Émilie venait d’arriver et sa mère lui avait dit d’aller jouer dans le fond de la classe. Elle lui avait dit que les grands voulaient parler entre eux ; apparemment je faisais partie des grands et je n’avais pas du tout envie de parler.

Je lui avais dit que le père d’Émilie viendrait la chercher en fin de journée.
Elle m’avait expliqué que « l’autre » chercherait à lui voler sa fillette.
Je lui avais dit qu’elle devrait régler ça avec le juge. Elle m’avait expliqué qu’il n’y avait personne pour lui dire comment élever sa fille.
Je lui avais dit d’aller voir la directrice (les questions fusaient de la bouche de Clara, les larmes n’étaient pas loin de couler des yeux d’Émilie), je lui avais dit qu’elle n’aimerait pas voir sa fille partir avec les gendarmes, non, elle n’aimerait pas… Logan avait écrit Logan partout sur la feuille que je lui avais donnée. Il réclamait une autre feuille.

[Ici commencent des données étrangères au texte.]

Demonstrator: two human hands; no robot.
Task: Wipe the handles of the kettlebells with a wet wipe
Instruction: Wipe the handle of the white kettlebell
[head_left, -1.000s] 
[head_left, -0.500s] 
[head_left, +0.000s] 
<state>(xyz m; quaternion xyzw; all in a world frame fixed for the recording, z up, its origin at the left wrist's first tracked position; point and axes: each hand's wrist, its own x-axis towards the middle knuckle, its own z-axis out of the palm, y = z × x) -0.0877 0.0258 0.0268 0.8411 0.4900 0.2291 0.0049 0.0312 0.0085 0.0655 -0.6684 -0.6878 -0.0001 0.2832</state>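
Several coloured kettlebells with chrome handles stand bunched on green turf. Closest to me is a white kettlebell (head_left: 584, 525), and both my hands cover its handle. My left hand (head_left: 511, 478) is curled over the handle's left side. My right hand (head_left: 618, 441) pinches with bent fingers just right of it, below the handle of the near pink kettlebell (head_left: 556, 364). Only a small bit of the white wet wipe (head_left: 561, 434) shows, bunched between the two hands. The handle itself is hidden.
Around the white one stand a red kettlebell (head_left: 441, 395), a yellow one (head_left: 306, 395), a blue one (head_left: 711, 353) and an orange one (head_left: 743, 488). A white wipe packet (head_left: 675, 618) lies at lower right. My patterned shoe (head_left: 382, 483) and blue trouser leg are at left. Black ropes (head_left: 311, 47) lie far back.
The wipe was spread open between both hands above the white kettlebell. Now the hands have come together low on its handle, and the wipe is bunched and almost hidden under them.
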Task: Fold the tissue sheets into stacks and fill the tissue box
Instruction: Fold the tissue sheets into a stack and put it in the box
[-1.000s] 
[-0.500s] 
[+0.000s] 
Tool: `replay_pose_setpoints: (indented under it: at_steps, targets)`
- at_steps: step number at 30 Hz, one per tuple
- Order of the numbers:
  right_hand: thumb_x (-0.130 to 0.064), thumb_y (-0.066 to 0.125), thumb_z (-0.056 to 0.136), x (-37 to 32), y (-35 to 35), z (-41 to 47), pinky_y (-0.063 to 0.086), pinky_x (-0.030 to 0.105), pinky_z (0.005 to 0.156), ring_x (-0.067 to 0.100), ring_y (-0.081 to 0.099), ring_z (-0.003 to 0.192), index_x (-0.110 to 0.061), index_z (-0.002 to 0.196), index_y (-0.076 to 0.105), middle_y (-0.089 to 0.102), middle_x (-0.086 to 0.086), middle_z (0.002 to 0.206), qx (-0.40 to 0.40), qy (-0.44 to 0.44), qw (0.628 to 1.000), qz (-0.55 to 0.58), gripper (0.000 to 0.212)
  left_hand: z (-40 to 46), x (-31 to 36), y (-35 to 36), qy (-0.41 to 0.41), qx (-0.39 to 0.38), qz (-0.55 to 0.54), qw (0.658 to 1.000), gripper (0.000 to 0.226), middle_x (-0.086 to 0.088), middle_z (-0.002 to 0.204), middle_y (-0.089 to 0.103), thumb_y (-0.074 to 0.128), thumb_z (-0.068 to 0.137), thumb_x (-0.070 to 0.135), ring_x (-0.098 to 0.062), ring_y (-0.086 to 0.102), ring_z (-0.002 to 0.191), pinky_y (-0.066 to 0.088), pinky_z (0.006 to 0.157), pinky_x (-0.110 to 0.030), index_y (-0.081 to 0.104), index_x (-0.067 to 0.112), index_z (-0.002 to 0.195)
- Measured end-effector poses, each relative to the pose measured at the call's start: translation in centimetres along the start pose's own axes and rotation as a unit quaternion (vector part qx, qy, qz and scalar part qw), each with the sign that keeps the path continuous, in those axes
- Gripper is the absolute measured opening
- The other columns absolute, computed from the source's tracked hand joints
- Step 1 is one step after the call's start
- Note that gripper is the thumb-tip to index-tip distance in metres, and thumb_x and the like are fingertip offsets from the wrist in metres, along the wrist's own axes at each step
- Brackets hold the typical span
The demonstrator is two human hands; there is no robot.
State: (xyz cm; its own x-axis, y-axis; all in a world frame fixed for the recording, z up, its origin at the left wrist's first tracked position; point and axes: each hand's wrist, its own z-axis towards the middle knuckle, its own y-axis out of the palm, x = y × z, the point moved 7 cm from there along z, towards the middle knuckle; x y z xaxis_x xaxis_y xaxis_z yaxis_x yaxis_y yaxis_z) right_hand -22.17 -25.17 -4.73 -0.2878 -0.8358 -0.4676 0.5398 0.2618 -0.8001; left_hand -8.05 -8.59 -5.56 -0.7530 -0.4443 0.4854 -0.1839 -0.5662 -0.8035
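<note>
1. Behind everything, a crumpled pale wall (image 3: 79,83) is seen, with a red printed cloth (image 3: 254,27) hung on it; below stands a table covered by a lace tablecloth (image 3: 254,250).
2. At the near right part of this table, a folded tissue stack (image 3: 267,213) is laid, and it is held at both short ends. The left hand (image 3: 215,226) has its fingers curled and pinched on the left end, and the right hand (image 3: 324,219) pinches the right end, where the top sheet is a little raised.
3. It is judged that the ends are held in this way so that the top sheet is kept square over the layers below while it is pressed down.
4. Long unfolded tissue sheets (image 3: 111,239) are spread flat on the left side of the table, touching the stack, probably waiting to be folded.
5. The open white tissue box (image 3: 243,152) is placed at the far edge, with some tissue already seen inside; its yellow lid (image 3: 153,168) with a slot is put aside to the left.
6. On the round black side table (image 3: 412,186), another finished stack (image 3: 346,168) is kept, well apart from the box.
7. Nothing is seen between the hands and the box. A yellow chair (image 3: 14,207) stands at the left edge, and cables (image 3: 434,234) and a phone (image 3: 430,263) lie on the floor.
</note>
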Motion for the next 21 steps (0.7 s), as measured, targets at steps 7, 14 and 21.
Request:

Elle m’avait expliqué qu’il n’y avait « personne » pour lui dire comment faire avec sa fille et que je n’avais pas le droit de donner sa fille au père. Nous ne parlions pas le même français.

Elle était partie. Émilie pleurait sur les genoux de Line. L’affaire avait été réglée plus tard. Émilie serait cachée dans une salle au cas où le père et la mère viendraient s’entre-déchirer devant elle. On avait informé les gendarmes qu’ils devaient venir tout de suite à l’école en cas d’appel.

A midi, la mère était revenue chercher sa fille en cachette alors que celle-ci déjeunait. Nous n’avions rien vu. Avant que le juge ne décide de la confier à son père, nous ne revîmes pas Émilie à l’école pendant un mois. Nous n’avons jamais revu la mère.